BEGIN

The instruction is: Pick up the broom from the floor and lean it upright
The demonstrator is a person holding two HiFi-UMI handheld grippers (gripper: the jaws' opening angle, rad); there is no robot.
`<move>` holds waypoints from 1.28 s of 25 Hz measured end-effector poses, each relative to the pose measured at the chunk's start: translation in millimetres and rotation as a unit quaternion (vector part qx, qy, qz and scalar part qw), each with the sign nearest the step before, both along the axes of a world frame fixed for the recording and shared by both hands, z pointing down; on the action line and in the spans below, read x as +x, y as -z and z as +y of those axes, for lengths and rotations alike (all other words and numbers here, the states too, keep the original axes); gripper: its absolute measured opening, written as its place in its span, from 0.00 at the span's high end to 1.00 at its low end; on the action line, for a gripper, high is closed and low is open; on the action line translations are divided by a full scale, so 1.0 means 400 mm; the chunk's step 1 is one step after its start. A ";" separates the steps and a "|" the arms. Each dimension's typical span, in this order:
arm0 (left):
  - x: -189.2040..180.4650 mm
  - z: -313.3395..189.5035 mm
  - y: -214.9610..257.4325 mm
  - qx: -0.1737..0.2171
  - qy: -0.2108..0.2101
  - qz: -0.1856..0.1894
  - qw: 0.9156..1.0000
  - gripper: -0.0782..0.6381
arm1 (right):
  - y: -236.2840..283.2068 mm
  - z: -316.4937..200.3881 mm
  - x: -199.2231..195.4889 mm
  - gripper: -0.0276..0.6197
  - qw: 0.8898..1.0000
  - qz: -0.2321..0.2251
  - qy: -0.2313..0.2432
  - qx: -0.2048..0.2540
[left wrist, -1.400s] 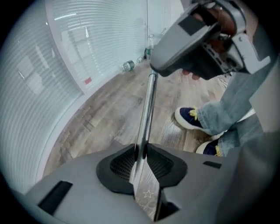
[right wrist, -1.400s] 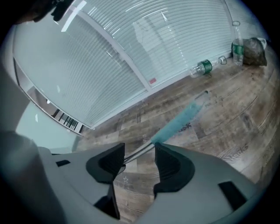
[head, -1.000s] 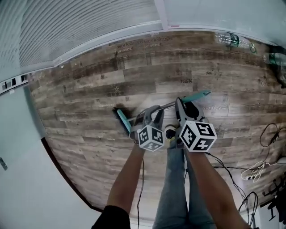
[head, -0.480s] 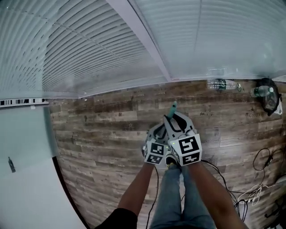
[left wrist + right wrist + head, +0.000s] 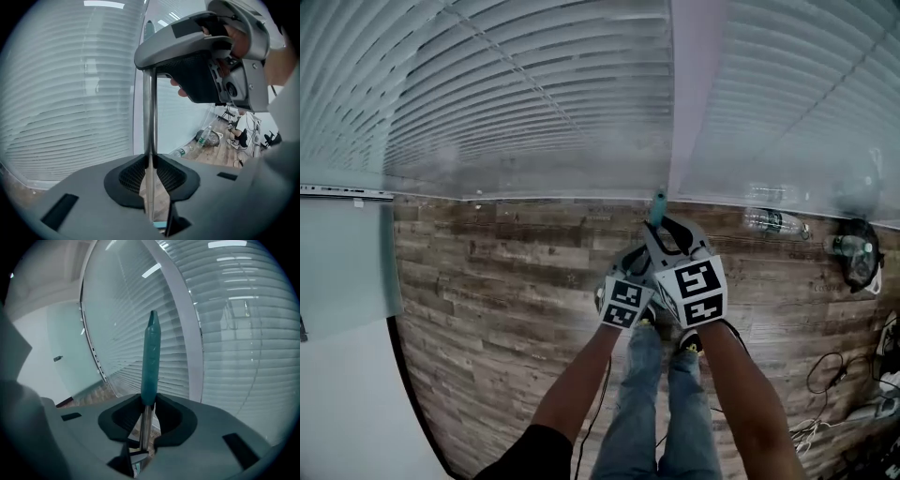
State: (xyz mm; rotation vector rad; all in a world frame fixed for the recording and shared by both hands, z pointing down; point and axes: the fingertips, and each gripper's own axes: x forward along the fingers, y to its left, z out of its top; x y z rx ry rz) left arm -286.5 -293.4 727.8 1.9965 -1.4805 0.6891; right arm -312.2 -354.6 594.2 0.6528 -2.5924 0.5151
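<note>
Item 1, broom [image 5: 658,202]. We find it upright in front of the person. Its teal grip rises just past the right gripper [image 5: 662,232], far side, with the tip in front of the foot of the white window post [image 5: 694,94].
- Right gripper view: the jaws are clamped on the bare metal shaft right below the teal grip [image 5: 151,357], which stands straight up from them.
- Left gripper view: the jaws of the left gripper [image 5: 636,267] are clamped on the same shaft [image 5: 149,117], lower down. The right gripper [image 5: 211,61] sits just above on the shaft.
- Head view: the two grippers are close together, left one nearer and lower.

Item 2, containers.
- One clear plastic bottle [image 5: 776,222] lies on the wooden floor [image 5: 506,281] at the far right, by the blinds [image 5: 487,94].
- A second bottle [image 5: 847,246] lies further right, against a dark bag [image 5: 864,267].
- We cannot tell what either bottle holds.

Item 3, cables [image 5: 830,370]. Loose on the floor, near right.

Item 4, change. A second ago the broom lay low and nearly level over the floor, brush end to the left, both grippers down on it. Now the shaft is vertical, the grippers are higher and the blinds fill the far half of the head view.
</note>
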 end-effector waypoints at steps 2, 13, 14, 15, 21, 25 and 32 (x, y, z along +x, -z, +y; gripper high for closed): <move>-0.042 -0.014 -0.008 -0.002 -0.011 0.000 1.000 0.77 | -0.010 -0.030 -0.031 0.80 1.000 -0.001 -0.016 -0.017; -0.152 -0.084 0.027 0.018 -0.012 -0.018 1.000 0.77 | 0.019 -0.100 -0.111 0.80 0.998 -0.034 -0.048 -0.011; -0.160 -0.081 0.029 0.020 -0.018 -0.026 0.999 0.77 | 0.020 -0.097 -0.107 0.80 0.998 -0.038 -0.055 -0.015; -0.167 -0.079 0.027 0.021 -0.022 -0.030 0.999 0.77 | 0.016 -0.098 -0.100 0.80 0.997 -0.041 -0.064 -0.022; -0.166 -0.098 -0.080 -0.003 -0.043 -0.046 0.998 0.77 | -0.111 -0.137 -0.069 0.80 0.990 -0.013 -0.117 -0.082; -0.160 -0.125 -0.122 -0.008 -0.058 -0.044 0.997 0.77 | -0.147 -0.157 -0.082 0.80 0.992 0.006 -0.107 -0.074; -0.156 -0.127 -0.132 -0.006 -0.060 -0.044 0.997 0.77 | -0.155 -0.158 -0.083 0.80 0.992 0.015 -0.106 -0.069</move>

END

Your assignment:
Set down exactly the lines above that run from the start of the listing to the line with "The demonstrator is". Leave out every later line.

Exercise response:
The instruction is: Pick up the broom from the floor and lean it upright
The demonstrator is a person holding two HiFi-UMI handheld grippers (gripper: the jaws' opening angle, rad); there is no robot.

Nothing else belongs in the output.